PROVIDED INFORMATION:
---

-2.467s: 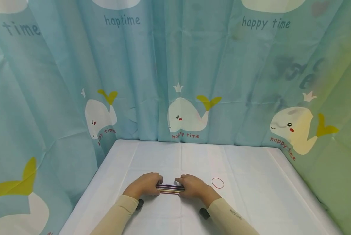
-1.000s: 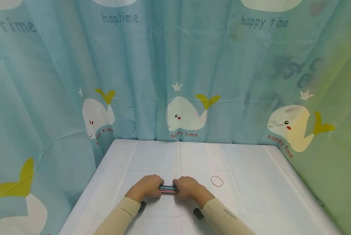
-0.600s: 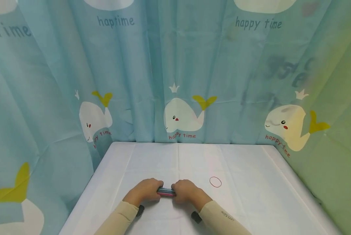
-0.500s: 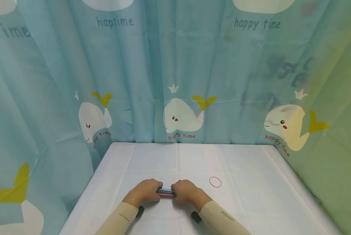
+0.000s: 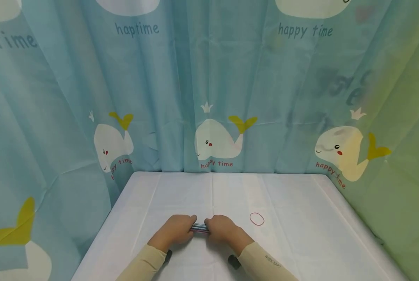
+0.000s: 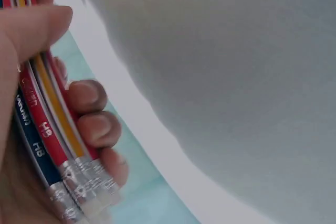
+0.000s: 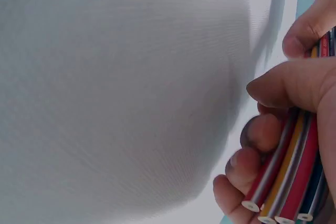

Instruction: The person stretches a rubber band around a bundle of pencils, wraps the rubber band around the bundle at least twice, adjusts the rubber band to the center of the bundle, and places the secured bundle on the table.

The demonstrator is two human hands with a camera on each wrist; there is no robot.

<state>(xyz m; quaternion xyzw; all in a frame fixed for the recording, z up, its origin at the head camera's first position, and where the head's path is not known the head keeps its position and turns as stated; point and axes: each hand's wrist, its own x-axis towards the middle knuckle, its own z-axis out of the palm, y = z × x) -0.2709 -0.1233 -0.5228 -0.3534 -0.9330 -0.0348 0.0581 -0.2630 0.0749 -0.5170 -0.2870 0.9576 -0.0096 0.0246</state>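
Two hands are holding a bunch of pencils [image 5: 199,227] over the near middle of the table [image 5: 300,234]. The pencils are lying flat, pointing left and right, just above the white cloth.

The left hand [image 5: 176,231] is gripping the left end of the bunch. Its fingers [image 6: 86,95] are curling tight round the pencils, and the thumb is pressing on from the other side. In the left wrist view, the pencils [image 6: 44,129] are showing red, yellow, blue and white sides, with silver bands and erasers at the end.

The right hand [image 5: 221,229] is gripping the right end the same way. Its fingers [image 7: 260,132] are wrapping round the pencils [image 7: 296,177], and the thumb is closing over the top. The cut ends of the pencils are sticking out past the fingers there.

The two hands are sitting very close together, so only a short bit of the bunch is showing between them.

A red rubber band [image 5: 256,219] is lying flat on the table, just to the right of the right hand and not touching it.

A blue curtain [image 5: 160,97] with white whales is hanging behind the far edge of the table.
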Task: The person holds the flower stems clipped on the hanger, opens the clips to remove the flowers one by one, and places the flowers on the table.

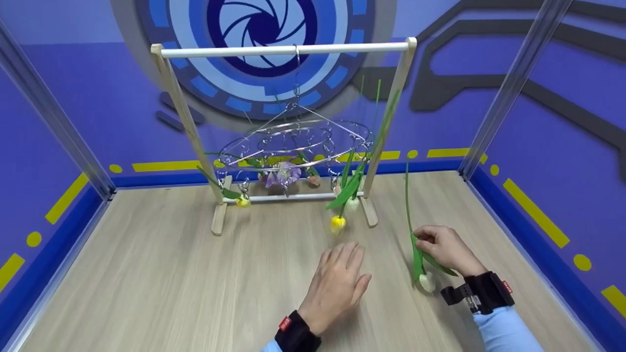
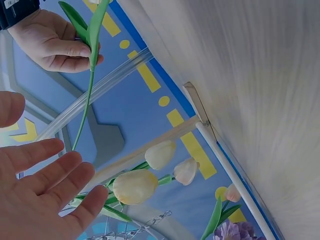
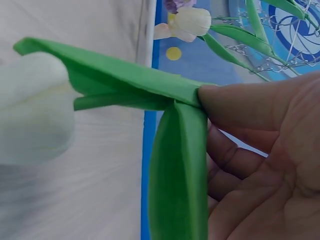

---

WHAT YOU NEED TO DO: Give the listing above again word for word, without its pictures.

THE ANSWER:
-2.467s: 
-1.000s: 
-0.600s: 
-0.500s: 
+0.000s: 
+0.000s: 
+0.000s: 

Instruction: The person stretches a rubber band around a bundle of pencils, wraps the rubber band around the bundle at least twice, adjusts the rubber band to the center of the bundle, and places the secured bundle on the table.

The demonstrator is two human hands with a camera on each wrist; there is no robot.

<state>(xyz m; quaternion xyzw; all in a frame fixed for the recording, z up, its origin at the head camera's first position, and where the head's path is not known the head keeps its position and turns as stated; point and axes: each hand's wrist, its own x-axis towards the middle knuckle, its own z-axis out of the palm, y = z × x) -0.2709 -0.1233 -0.5228 -0.3534 -0.9330 -0.0348 0.0581 -0.2630 0.0749 -0.5170 -0.2870 0.9576 -0.0096 0.0246</state>
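Two hands are holding a bunch of pencils [image 5: 199,227] over the near middle of the table [image 5: 300,234]. The pencils are lying flat, pointing left and right, just above the white cloth.

The left hand [image 5: 176,231] is gripping the left end of the bunch. Its fingers [image 6: 86,95] are curling tight round the pencils, and the thumb is pressing on from the other side. In the left wrist view, the pencils [image 6: 44,129] are showing red, yellow, blue and white sides, with silver bands and erasers at the end.

The right hand [image 5: 221,229] is gripping the right end the same way. Its fingers [image 7: 260,132] are wrapping round the pencils [image 7: 296,177], and the thumb is closing over the top. The cut ends of the pencils are sticking out past the fingers there.

The two hands are sitting very close together, so only a short bit of the bunch is showing between them.

A red rubber band [image 5: 256,219] is lying flat on the table, just to the right of the right hand and not touching it.

A blue curtain [image 5: 160,97] with white whales is hanging behind the far edge of the table.
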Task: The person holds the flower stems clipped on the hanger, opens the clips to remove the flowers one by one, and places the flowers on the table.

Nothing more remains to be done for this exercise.